By Hannah Lang
(Reuters) -The U.S. Consumer Financial Protection Bureau (CFPB) plans to start regulating “buy-now, pay-later” (BNPL) companies like Klarna and Affirm Holdings due to worries their fast-growing financing products are harming consumers, the agency said on Thursday.
The watchdog, which does not currently oversee BNPL companies or products, will issue guidance or a rule to align sector standards with those of credit card companies, it said. The agency also said it would implement appropriate supervisory examinations.
The development will be a blow for the sector, which is already under pressure due to rising funding costs and lower American consumer spending during soaring inflation.
It also marks a major offensive for CFPB director Rohit Chopra, who has pledged to scrutinize tech-driven companies as they increasingly encroach on the traditional financial sector.
“In the U.S., we have generally had a separation between banking and commerce, but as big tech-style business practices are adopted in the payments and financial services arena, that separation can go out the door,” he told reporters.
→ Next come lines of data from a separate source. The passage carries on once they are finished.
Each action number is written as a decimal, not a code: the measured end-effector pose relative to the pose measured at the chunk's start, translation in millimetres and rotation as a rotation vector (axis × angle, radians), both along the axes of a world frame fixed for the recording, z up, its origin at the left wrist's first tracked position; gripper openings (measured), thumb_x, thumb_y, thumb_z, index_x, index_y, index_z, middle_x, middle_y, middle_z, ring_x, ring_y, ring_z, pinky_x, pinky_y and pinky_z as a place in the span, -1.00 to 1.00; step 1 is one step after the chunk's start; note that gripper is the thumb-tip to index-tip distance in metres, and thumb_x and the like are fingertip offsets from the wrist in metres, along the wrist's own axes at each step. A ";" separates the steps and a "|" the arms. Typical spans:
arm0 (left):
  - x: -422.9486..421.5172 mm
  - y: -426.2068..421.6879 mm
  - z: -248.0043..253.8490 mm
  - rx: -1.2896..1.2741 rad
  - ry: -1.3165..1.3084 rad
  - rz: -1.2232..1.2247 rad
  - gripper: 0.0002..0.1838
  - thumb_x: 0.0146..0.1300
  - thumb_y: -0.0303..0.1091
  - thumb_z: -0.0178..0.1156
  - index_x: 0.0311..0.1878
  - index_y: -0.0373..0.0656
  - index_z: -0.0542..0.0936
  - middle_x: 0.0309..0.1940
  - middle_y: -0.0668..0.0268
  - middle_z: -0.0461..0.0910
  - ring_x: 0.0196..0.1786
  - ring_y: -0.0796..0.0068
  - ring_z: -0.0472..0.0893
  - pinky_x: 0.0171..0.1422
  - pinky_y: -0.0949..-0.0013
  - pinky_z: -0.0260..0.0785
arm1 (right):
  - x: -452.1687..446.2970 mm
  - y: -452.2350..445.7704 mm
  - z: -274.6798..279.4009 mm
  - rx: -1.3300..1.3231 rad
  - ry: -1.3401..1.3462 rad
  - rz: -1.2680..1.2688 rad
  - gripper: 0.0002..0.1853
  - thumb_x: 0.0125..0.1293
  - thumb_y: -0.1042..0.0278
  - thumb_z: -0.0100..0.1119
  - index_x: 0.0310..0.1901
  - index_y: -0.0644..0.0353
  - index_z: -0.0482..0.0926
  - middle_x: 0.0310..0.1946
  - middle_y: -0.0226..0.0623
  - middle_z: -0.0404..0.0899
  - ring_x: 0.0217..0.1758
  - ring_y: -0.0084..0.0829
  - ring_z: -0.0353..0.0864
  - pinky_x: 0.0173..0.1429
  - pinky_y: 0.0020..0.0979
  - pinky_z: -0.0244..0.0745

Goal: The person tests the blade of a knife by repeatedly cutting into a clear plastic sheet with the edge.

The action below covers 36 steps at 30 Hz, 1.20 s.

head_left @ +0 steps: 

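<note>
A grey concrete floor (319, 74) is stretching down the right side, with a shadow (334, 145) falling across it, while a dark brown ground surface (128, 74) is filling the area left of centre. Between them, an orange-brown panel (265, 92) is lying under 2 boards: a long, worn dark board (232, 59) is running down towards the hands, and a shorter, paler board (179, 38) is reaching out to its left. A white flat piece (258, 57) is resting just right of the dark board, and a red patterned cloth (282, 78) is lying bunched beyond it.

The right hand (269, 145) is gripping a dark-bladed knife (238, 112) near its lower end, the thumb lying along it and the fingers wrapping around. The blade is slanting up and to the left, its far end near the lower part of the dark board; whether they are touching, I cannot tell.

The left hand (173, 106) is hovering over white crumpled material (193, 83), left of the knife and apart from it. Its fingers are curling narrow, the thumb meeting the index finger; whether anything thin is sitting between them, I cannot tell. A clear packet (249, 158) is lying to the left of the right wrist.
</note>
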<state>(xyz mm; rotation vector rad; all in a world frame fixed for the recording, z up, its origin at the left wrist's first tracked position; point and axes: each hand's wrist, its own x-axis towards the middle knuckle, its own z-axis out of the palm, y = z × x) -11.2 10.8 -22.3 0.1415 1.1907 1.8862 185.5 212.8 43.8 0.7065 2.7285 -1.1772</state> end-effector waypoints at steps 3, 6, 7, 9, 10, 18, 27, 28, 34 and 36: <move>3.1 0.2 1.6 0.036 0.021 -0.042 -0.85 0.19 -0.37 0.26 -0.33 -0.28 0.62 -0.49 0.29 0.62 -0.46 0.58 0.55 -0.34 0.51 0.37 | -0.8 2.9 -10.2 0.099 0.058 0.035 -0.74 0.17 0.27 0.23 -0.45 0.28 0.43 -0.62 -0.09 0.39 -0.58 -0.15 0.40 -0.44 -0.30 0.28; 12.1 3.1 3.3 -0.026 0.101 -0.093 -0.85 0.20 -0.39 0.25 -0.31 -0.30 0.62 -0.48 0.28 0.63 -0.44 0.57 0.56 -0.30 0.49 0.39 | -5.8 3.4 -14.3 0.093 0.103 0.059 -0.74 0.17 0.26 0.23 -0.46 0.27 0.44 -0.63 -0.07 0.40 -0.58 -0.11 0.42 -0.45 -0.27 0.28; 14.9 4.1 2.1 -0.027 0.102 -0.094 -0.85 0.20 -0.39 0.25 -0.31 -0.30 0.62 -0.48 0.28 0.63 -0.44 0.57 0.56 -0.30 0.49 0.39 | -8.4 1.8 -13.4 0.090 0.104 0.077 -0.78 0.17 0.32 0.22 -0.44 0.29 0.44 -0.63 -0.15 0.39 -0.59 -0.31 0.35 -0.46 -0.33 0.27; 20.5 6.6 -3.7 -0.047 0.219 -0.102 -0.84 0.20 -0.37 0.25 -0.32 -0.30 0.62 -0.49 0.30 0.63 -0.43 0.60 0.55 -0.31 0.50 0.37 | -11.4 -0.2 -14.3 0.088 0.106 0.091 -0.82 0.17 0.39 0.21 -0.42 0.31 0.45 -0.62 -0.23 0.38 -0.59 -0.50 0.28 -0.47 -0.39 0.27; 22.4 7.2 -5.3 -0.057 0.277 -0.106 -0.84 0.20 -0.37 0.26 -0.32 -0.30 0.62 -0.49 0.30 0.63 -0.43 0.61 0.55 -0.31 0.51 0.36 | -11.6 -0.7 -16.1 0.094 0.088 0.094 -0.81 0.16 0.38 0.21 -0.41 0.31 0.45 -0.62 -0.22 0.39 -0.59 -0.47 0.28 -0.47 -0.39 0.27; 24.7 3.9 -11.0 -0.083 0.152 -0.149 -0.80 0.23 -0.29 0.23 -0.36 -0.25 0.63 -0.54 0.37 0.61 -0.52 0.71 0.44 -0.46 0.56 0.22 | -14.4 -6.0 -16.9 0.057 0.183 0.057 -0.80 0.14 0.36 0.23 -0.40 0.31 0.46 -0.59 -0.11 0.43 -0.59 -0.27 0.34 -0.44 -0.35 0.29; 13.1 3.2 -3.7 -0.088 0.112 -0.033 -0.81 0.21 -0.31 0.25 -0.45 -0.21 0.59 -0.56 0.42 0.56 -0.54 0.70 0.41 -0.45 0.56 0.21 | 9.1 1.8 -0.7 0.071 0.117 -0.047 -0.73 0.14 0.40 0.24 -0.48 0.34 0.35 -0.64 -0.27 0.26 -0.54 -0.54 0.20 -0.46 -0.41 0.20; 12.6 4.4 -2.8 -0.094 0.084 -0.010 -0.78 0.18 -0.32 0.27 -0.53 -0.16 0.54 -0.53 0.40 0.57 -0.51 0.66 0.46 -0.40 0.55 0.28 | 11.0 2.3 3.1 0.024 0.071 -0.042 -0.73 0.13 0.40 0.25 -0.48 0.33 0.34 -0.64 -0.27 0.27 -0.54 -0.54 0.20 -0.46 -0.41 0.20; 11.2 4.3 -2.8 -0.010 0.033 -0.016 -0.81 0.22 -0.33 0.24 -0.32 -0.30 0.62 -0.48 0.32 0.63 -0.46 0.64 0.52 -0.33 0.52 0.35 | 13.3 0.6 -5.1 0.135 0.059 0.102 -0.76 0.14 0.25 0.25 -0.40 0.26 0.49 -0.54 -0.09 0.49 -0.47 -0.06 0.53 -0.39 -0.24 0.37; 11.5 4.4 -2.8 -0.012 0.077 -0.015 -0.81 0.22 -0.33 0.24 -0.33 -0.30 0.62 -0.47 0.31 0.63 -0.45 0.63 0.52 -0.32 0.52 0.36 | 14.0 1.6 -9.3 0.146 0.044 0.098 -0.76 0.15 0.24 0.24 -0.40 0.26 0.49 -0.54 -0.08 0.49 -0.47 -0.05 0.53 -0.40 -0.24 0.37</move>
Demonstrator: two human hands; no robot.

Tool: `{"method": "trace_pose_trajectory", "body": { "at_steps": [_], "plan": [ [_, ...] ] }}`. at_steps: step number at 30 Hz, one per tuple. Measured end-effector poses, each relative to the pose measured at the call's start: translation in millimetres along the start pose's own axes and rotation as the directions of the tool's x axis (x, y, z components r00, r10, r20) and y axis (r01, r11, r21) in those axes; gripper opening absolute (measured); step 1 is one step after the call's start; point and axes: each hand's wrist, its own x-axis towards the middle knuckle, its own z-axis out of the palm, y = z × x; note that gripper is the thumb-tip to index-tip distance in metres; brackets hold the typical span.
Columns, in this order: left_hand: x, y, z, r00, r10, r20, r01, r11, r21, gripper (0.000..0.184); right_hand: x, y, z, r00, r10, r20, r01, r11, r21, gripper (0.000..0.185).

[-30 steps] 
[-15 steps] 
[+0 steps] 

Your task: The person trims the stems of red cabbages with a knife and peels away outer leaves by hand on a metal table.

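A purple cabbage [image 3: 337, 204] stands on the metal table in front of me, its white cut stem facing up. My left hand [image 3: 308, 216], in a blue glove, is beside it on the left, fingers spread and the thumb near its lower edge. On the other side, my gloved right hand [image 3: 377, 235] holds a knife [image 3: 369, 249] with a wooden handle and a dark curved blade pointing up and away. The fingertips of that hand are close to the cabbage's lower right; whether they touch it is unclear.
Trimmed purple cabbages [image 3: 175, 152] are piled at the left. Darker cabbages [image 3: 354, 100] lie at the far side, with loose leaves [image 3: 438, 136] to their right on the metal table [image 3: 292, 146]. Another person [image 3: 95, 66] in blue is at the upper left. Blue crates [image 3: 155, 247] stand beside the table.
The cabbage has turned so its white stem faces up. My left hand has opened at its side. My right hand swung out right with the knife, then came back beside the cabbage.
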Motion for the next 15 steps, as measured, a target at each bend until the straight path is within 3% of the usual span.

PANDEMIC POPULARIZED BUY-NOW, PAY LATER COMPANIES
BNPL services, which allow consumers to split purchase payments into installments, exploded in popularity as Americans turned to online shopping during the coronavirus pandemic. Providers charge online retailers a fee for each transaction.
Following an inquiry last year, the CFPB found that BNPL providers Affirm Holdings, Block’s Afterpay, Klarna, PayPal and Australia’s Zip Co originated a combined 180 million loans in 2021, totaling $24.2 billion, a more than 200% annual increase from 2019.
The CFPB in its report, however, said it was concerned their products could pose risks to consumers, highlighting a lack of standardized disclosures across the five companies surveyed and the potential for consumers to become overextended.
In particular, the CFPB said because BNPL providers do not give data to credit reporting agencies, lenders might have an incomplete picture of a borrower’s liabilities, including BNPL loans at rival companies.
The agency also pointed to customer data collection as a consumer risk, and said it would start identifying data surveillance practices BNPL companies should avoid.
In a statement, a spokesperson for Affirm said its top priority is “empowering consumers by providing a safe, honest and responsible way to pay over time with no late or hidden fees.”
“Today represents a big step forward for consumers and honest finance, and we are encouraged by the CFPB’s conclusions following their review,” the spokesperson said, noting that the CFPB’s report acknowledged that BNPL imposes significantly lower costs on consumers compared with traditional credit products.
A spokesperson for Klarna said the company “is committed to financial wellbeing and protecting consumers through industry innovation and proportionate regulation.”
“We’re pleased the CFPB recognized the value BNPL gives to consumers, including access to credit, ease of use, and lower costs, particularly going into challenging economic times,” said a spokesperson for Zip.
Penny Lee, CEO of the Financial Technology Association, a trade group that represents Afterpay, Klarna, PayPal and Zip, said in a statement that the report made clear that BNPL is a competitive alternative to high-interest credit products.
“We look forward to continuing working with regulators like the CFPB to advance positive consumer outcomes,” she said.
The CFPB was created in the wake of the 2008 financial crisis to crack down on predatory lenders, such as mortgage companies and payday lenders.
While the agency has not traditionally overseen BNPL companies, Chopra told Reuters in July he believes he has the power to regulate companies’ activities when they are similar to those of traditional financial services firms.
BNPL companies are likely to fight that assertion, however.
Share prices of public “buy-now, pay-later” companies have been under pressure this year, with Affirm down more than 75% and Zip down 79%. Klarna’s valuation plunged around 85% in July.